42. Pendapat Buna

80 15 0
                                    

Happy Reading

🍀🍀🍀

Ehm, udah malem, Nay. Kalau gitu, gue mau pulang dulu, ya. Nggak enak kalau dilihat tetangga lo nanti,” ucap Haydan. Aku menganggukkan kepala dan mengantar Haydan sampai ke depan rumah. Lelaki itu mengeluarkan kunci mobil dari saku celananya kemudian memutar kunci tersebut dengan telunjuknya dan berjalan menuju mobilnya.

“Makasih, Dan,” kataku. Haydan memberhentikan langkahnya. Lelaki itu berbalik badan dan memiringkan sedikit kepalanya.

“Lo ngomong apa tadi? Sorry, gue nggak terlalu jelas.”

Aku menghela napas dan kembali mengulangi perkataanku tadi. “Makasih.”

“Makasih karena udah bayarin biaya rumah sakit Buna. Makasih juga karena udah anterin aku sama Buna sampai rumah,” lanjutku.

Lelaki itu tersenyum kecil sebelum menjawab, “Nggak perlu makasih, Nay. Gue ikhlas kok bantuin lo sama nyokap lo.”

Hatiku menghangat ketika mendengar kalimat penuh ketulusan itu.

“Gue ... pulang dulu, ya?” pamit Haydan.

“Iya, hati-hati.”

“Jangan kangen, loh,” ucapnya berubah menjengkelkan.

“Siapa juga yang kangen sama kamu? Geer banget, sih,” cibirku.

Lelaki itu tertawa kecil. Ia berjalan menghampiriku kemudian mengacak rambutku.

Aku berdecak. “Berantakan, Dan.”

“Nggak pa-pa. Cewek gue tetap cantik, kok,” ucapnya.

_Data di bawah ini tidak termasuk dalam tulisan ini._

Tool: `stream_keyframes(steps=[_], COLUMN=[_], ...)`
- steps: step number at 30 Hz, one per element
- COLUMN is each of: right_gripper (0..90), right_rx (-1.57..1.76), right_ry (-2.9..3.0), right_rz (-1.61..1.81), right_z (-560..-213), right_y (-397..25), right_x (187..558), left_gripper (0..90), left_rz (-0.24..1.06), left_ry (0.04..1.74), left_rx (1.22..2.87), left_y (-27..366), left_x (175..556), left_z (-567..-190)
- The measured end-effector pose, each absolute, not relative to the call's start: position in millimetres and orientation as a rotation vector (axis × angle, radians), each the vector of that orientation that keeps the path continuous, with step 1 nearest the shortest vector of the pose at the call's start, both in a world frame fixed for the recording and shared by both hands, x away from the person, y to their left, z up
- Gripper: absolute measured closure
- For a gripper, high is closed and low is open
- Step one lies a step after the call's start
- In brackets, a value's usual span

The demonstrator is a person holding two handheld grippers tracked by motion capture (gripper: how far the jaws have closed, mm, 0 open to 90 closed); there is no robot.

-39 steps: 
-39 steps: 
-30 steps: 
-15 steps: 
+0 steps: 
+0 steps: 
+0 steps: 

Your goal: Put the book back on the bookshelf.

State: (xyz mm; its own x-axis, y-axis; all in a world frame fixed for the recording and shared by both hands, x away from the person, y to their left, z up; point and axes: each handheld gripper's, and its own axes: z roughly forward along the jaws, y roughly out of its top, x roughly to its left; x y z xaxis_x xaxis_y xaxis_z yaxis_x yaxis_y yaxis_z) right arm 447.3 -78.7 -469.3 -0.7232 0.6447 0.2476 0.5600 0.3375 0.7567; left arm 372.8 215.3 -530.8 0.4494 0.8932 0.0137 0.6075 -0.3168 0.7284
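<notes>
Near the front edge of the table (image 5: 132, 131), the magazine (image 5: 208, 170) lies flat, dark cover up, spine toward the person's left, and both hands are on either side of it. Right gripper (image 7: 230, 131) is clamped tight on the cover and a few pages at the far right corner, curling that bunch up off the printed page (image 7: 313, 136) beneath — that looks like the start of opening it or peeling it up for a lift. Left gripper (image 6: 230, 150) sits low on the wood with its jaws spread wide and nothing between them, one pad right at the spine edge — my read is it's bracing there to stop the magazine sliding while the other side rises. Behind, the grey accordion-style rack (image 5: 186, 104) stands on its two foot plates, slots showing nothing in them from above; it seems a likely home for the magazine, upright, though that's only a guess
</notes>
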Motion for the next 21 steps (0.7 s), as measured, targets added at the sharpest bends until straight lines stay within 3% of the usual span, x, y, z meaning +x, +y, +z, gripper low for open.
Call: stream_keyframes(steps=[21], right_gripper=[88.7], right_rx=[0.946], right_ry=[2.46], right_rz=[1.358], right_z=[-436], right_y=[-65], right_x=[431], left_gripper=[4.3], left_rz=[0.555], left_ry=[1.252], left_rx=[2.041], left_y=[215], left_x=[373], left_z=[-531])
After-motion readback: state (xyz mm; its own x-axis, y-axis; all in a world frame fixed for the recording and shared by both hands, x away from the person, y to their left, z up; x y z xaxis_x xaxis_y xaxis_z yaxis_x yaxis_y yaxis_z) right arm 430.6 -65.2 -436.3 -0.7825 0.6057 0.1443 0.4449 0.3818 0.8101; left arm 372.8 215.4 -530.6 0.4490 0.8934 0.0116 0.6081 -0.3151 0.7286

Aku refleks memukul lengannya.

“Siapa yang cewek kamu? Kita belum pacaran, ya,” protesku.

“Belum?” Ia membeo. Seringai kecil tampak di wajahnya. “Secara nggak langsung, berarti lo berharap jadi pacar gue dong nantinya?” tanyanya meledek.

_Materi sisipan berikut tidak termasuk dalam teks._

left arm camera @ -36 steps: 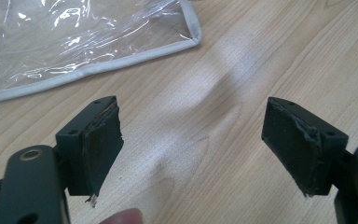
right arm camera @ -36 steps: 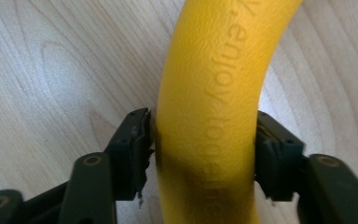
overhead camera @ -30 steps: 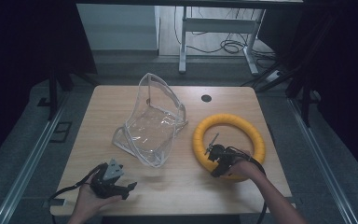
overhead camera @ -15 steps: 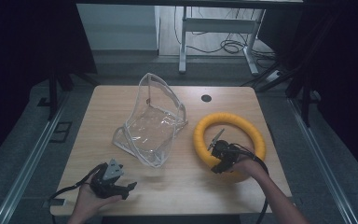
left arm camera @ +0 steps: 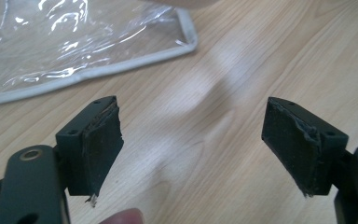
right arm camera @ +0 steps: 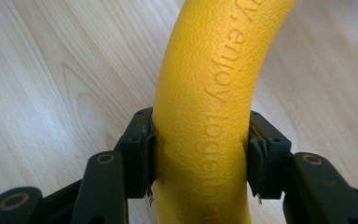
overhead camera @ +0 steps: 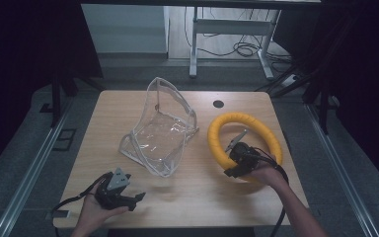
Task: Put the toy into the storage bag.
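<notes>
A yellow foam ring [overhead camera: 246, 129] lies on the right half of the wooden table [overhead camera: 187, 192]. My right gripper [overhead camera: 233, 166] is shut on the ring's near left part; in the right gripper view both pads press the yellow ring [right arm camera: 214, 93], which bears embossed lettering. A clear plastic zip bag [overhead camera: 160, 131] with a white edge stands half open at the table's middle. My left gripper [overhead camera: 135, 197] rests near the front left edge, open, with bare wood between its fingers [left arm camera: 95, 144]. The bag's white-trimmed corner [left arm camera: 84, 42] lies just beyond it.
A small dark round hole [overhead camera: 218, 103] marks the table's far side. Beyond the table stand a white desk frame [overhead camera: 227, 29] and cables on the floor. Metal rails run along both sides of the table.
My right gripper has shifted slightly toward the near left of the ring and now clamps it. The left gripper has stayed in place.
</notes>
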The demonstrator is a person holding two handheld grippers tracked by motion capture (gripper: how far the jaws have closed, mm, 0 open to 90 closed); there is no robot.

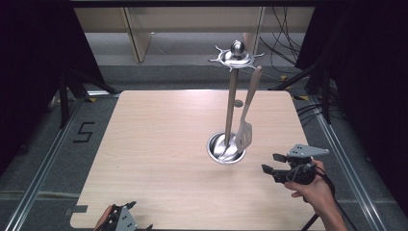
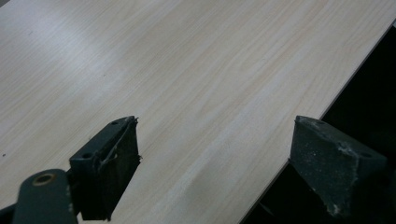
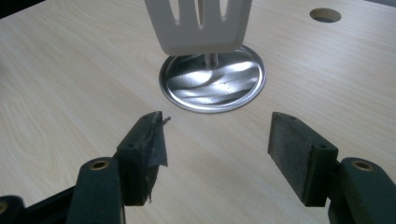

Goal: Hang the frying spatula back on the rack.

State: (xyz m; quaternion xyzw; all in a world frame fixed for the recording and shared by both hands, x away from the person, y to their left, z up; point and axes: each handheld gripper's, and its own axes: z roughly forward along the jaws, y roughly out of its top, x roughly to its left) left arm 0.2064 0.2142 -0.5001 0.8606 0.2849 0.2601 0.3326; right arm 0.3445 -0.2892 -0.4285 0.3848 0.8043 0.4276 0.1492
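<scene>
A steel utensil stand [image 1: 231, 91] rises from a round dish base [image 1: 215, 150] right of the table's middle, with a hooked crown [image 1: 235, 56] on top. A pale slotted spatula [image 1: 246, 122] hangs from the crown, its blade [image 3: 198, 25] just above the base [image 3: 212, 79]. My right gripper [image 1: 270, 163] is held open a short way right of the base, jaws pointing at it, nothing between them. My left gripper [image 1: 130, 221] sits at the near left table edge, open [image 2: 215, 163] and empty, half over the edge.
The light wooden table [image 1: 159, 144] has a small round hole [image 1: 238, 103] behind the stand, also seen as a hole [image 3: 325, 15] in the right gripper view. Cables and dark stands lie on the floor beyond and to the right.
</scene>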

Aku refleks menggeleng. “Eh, nggak gitu.”

Lelaki itu hanya tertawa kecil. “Tunggu gue, ya, Nay. Gue bakal buktiin perasaan gue sama lo.”

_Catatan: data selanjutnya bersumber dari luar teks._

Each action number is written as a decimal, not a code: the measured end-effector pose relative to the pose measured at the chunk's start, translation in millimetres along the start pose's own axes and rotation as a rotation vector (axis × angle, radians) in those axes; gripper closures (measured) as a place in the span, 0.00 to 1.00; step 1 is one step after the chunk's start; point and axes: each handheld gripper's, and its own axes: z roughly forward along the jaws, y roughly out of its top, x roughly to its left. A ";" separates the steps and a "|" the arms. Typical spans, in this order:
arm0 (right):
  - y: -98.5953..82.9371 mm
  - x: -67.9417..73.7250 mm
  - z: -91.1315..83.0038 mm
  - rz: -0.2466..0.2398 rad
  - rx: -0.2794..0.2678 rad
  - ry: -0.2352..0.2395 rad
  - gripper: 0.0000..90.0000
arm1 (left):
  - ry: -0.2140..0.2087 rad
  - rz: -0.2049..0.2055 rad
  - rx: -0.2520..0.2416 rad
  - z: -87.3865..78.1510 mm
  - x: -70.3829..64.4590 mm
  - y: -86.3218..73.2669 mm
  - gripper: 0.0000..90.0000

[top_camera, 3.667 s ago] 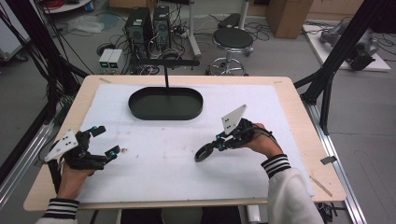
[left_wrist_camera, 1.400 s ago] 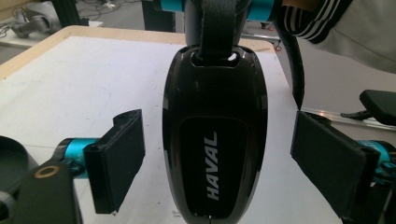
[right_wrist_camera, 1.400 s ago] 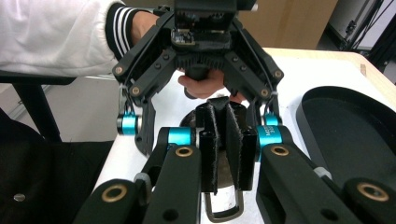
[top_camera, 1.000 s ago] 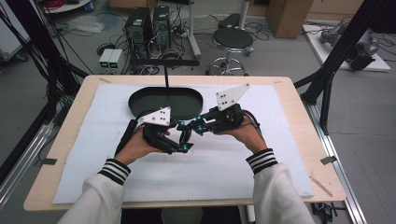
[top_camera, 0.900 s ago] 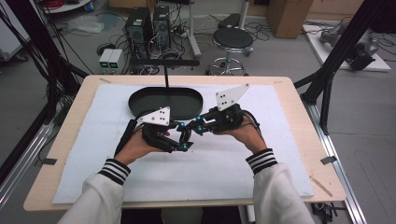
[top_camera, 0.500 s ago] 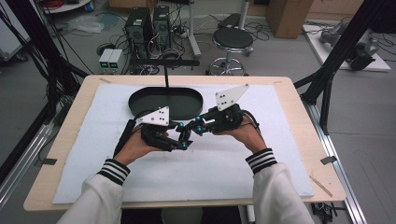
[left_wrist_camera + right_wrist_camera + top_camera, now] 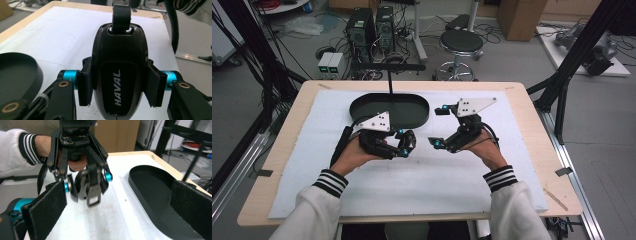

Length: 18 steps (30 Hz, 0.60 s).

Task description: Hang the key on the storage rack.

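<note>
Mid-frame, the left tongs [image 7: 406,146] clamp a black car key [image 7: 119,72]; the right tongs [image 7: 439,126] gape wide and empty beside it. Handover looks done; next, the tray [image 7: 412,117]

A robotics laboratory: a pale wooden table [image 7: 532,107] covered by a white foam sheet [image 7: 422,175] stands inside a frame of black metal struts [image 7: 577,55]. On the grey floor behind it sit two black desktop computer towers [image 7: 371,25], tangled black cables [image 7: 412,35], a round black stool [image 7: 461,42] and brown cardboard boxes [image 7: 517,15].
</note>
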 end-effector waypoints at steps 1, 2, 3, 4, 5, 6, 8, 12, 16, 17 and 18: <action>-3.0 -0.1 -4.0 0.004 0.006 -0.030 0.00 | 0.008 -0.003 0.004 -1.4 0.5 0.7 0.54; -5.7 -0.1 -7.1 0.012 0.005 -0.048 0.00 | 0.017 -0.005 0.008 -2.8 1.2 1.7 0.54; -8.9 -0.2 -10.8 0.023 -0.004 -0.064 0.00 | 0.028 -0.006 0.010 -4.5 1.7 2.7 0.54; -12.1 -0.1 -14.9 0.037 -0.017 -0.082 0.00 | 0.038 -0.001 0.008 -6.7 2.8 3.4 0.54; -15.8 0.2 -19.2 0.051 -0.038 -0.099 0.00 | 0.050 -0.004 0.005 -8.5 3.3 4.1 0.54; -18.7 0.1 -22.5 0.058 -0.050 -0.115 0.00 | 0.063 -0.009 0.005 -12.7 5.6 5.4 0.54; -27.4 1.3 -32.9 0.076 -0.072 -0.176 0.00 | 0.088 -0.021 0.002 -20.1 10.3 7.2 0.54; -41.6 4.4 -50.4 0.087 -0.093 -0.270 0.00 | 0.147 -0.049 0.001 -34.8 19.7 11.2 0.54; -54.8 10.2 -65.0 0.101 -0.122 -0.350 0.00 | 0.207 -0.083 0.016 -47.6 30.3 15.3 0.54; -58.2 11.5 -68.5 0.106 -0.132 -0.364 0.00 | 0.214 -0.087 0.021 -49.9 32.4 16.1 0.54; -60.7 12.8 -70.8 0.109 -0.134 -0.374 0.00 | 0.227 -0.096 0.023 -52.5 34.9 17.3 0.54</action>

Ucapan Haydan membuatku tertegun. Entah sudah terhitung berapa kali di hari ini, ia mengucapkan sederet kalimat bermakna sama kepadaku, yakni tentang perasaan dan juga ketulusannya.

“Udah, pulang sanaaa, ih,” ujarku mengusir Haydan sebagai pengalihan dari pembahasan tadi.

“Iya, Naya. Gue pulang sekarang,” jawab Haydan setelah tertawa kecil. “Lo langsung tidur, ya, habis ini. Jangan bergadang. Nanti kantong mata lo makin tebal kayak panda.”

“Gak pa-pa. Panda kan lucu,” ujarku.

“Panda emang lucu. Tapi, kayaknya gue lebih suka lo, deh.”

“HAYDAN!” pekikku. “Udah, pulang sana. Aku hitung sampai tiga. Satu!”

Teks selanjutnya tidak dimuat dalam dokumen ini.